━━━ Dataset section
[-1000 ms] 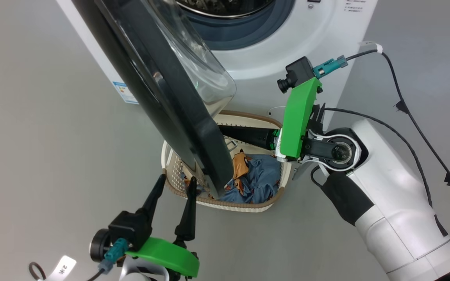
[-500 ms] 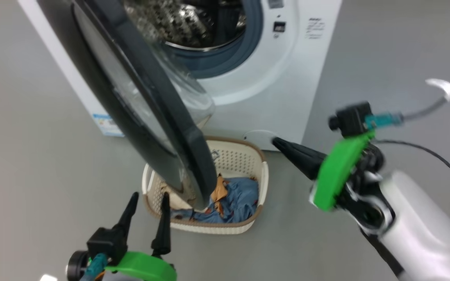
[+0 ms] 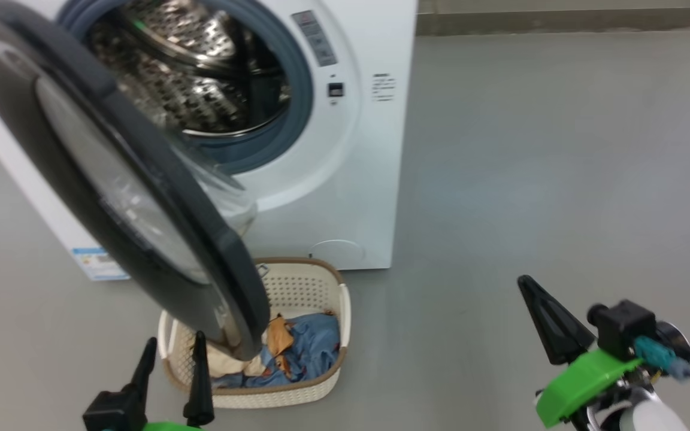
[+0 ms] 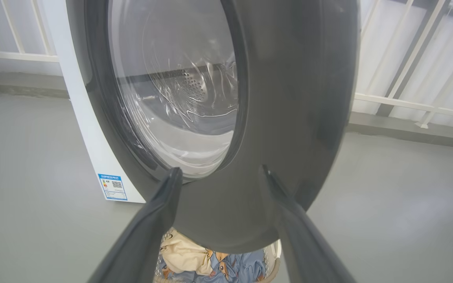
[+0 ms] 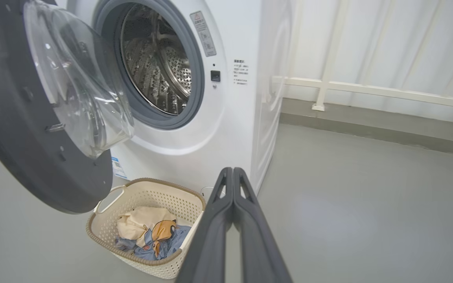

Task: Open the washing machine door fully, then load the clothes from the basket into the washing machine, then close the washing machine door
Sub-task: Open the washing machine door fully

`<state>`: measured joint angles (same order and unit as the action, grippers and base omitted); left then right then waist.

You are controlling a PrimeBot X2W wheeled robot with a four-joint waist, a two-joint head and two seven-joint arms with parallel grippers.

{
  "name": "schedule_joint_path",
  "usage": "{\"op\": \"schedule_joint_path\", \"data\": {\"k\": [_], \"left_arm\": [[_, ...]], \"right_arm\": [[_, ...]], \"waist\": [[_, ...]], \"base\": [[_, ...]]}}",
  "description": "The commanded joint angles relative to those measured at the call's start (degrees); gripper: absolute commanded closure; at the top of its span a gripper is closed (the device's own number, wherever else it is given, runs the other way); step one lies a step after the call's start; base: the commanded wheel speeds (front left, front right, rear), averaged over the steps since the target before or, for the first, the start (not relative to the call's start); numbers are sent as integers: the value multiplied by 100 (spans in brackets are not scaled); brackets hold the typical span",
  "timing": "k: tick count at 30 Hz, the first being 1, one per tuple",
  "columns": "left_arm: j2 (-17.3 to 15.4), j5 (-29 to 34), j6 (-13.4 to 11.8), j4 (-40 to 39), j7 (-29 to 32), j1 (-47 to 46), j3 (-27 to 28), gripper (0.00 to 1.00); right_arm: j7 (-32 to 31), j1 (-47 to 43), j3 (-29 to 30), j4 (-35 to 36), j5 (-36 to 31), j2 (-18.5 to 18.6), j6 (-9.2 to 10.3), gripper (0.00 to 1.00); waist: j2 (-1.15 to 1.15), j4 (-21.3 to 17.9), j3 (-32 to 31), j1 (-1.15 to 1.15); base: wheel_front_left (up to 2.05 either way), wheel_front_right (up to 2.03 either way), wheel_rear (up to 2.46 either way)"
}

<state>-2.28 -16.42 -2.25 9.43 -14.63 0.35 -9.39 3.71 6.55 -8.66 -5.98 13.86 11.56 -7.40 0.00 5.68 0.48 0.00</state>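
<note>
Presently the washing machine door (image 3: pixel 111 179) stands swung out from the washing machine (image 3: pixel 375 149), covering the upper left and centre left of the head view. Its clear bulging window faces back toward the exposed steel drum (image 3: pixel 201 78) and the grey-blue gasket (image 3: pixel 300 90). A small blue label sticker (image 3: pixel 99 263) shows on the machine's side at the left, under the door. The basket (image 3: pixel 297 395) sits on the grey floor (image 3: pixel 530 179) at the lower centre, just in front of the machine, and the door's lower rim overlaps its left part in that view. Inside it the clothes (image 3: pixel 303 350) lie bunched, cream toward the left and light blue with orange-brown print toward the right. The left claw (image 3: pixel 175 339) is at the lower left with its fingers spread wide and empty, pointing up at the door's lower rim. In the left wrist view those fingers frame that dark rim, though whether they touch it cannot be told. The right claw (image 3: pixel 527 290) is at the lower right, fingers pressed together into one point, holding nothing, well apart from the basket. In the right wrist view its closed fingers rise at the bottom centre, with the basket to their lower left.
</note>
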Motion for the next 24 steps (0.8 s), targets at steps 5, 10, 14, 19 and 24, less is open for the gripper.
{"op": "schedule_joint_path", "data": {"k": [5, 10, 14, 19, 24], "left_arm": [[-60, 22, 16, -235, -37, -20, 382, 0], [-60, 22, 26, -246, -37, -36, 443, 0], [-60, 21, 20, -252, -37, -32, 503, 0], [-60, 33, 23, -283, -37, 37, 553, 0], [-60, 18, 2, -301, -37, 94, 529, 0]], "right_arm": [[198, -459, 494, 623, -747, -521, -9, 100], [316, -776, 767, 877, -1070, -754, -9, 100], [433, -944, 881, 914, -1178, -833, -9, 100], [560, -985, 982, 876, -1301, -861, -9, 19], [624, -989, 1091, 818, -1248, -866, -9, 0]], "waist": [[0, -486, -126, 0], [0, -597, -114, 0], [0, -675, -120, 0], [0, -724, -125, 0], [0, -711, -133, 0]], "base": [[0, 0, 0], [0, 0, 0], [0, 0, 0], [0, 0, 0], [0, 0, 0]]}}
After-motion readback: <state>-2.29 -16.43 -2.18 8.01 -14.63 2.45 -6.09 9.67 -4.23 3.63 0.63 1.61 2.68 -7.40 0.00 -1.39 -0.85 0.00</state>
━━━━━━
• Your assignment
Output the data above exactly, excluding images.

• Answer area
[-1000 ms] 
[-500 ms] 
[+0 ms] 
[+0 ms] 
[+0 ms] 

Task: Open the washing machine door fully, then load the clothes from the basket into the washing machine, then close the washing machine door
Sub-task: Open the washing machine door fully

`<state>`: measured joint angles (same order and unit as the action, grippers and base omitted); left then right then waist.

You are controlling a PrimeBot X2W wheeled robot with a four-joint waist, a two-joint head and two seven-joint arms with parallel grippers.

{
  "name": "schedule_joint_path",
  "usage": "{\"op\": \"schedule_joint_path\", \"data\": {\"k\": [_], \"left_arm\": [[_, ...]], \"right_arm\": [[_, ...]], \"waist\": [[_, ...]], \"base\": [[_, ...]]}}",
  "description": "The commanded joint angles relative to those measured at the call's start (degrees); gripper: absolute commanded closure; at the top of its span a gripper is closed (the device's own number, wherever else it is given, runs the other way); step one lies a step after the call's start; base: the commanded wheel speeds (front left, front right, rear), averaged over the steps since the target before or, for the first, the start (not relative to the call's start); numbers are sent as integers: the value multiplied by 100 (spans in brackets are not scaled); brackets hold the typical span",
  "timing": "k: tick count at 30 Hz, the first being 1, one per tuple",
  "columns": "left_arm: j2 (-17.3 to 15.4), j5 (-29 to 34), j6 (-13.4 to 11.8), j4 (-40 to 39), j7 (-29 to 32), j1 (-47 to 46), j3 (-27 to 28), gripper (0.00 to 1.00); right_arm: j7 (-32 to 31), j1 (-47 to 43), j3 (-29 to 30), j4 (-35 to 36), j5 (-36 to 31), j2 (-18.5 to 18.6), j6 (-9.2 to 10.3), gripper (0.00 to 1.00); waist: j2 (-1.15 to 1.15), j4 (-21.3 to 17.9), j3 (-32 to 31), j1 (-1.15 to 1.15); base: wheel_front_left (up to 2.05 either way), wheel_front_right (up to 2.03 either way), wheel_rear (up to 2.46 either way)"
}

<state>-2.28 -16.42 -2.25 9.43 -14.63 0.35 -9.39 3.71 6.55 -8.66 -5.98 13.86 11.56 -7.40 0.00 5.68 0.48 0.00</state>
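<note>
Presently the washing machine door (image 3: pixel 111 179) stands swung out from the washing machine (image 3: pixel 375 149), covering the upper left and centre left of the head view. Its clear bulging window faces back toward the exposed steel drum (image 3: pixel 201 78) and the grey-blue gasket (image 3: pixel 300 90). A small blue label sticker (image 3: pixel 99 263) shows on the machine's side at the left, under the door. The basket (image 3: pixel 297 395) sits on the grey floor (image 3: pixel 530 179) at the lower centre, just in front of the machine, and the door's lower rim overlaps its left part in that view. Inside it the clothes (image 3: pixel 303 350) lie bunched, cream toward the left and light blue with orange-brown print toward the right. The left claw (image 3: pixel 175 339) is at the lower left with its fingers spread wide and empty, pointing up at the door's lower rim. In the left wrist view those fingers frame that dark rim, though whether they touch it cannot be told. The right claw (image 3: pixel 527 290) is at the lower right, fingers pressed together into one point, holding nothing, well apart from the basket. In the right wrist view its closed fingers rise at the bottom centre, with the basket to their lower left.
</note>
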Motion for the next 24 steps (0.8 s), targets at steps 5, 10, 14, 19 and 24, less is open for the gripper.
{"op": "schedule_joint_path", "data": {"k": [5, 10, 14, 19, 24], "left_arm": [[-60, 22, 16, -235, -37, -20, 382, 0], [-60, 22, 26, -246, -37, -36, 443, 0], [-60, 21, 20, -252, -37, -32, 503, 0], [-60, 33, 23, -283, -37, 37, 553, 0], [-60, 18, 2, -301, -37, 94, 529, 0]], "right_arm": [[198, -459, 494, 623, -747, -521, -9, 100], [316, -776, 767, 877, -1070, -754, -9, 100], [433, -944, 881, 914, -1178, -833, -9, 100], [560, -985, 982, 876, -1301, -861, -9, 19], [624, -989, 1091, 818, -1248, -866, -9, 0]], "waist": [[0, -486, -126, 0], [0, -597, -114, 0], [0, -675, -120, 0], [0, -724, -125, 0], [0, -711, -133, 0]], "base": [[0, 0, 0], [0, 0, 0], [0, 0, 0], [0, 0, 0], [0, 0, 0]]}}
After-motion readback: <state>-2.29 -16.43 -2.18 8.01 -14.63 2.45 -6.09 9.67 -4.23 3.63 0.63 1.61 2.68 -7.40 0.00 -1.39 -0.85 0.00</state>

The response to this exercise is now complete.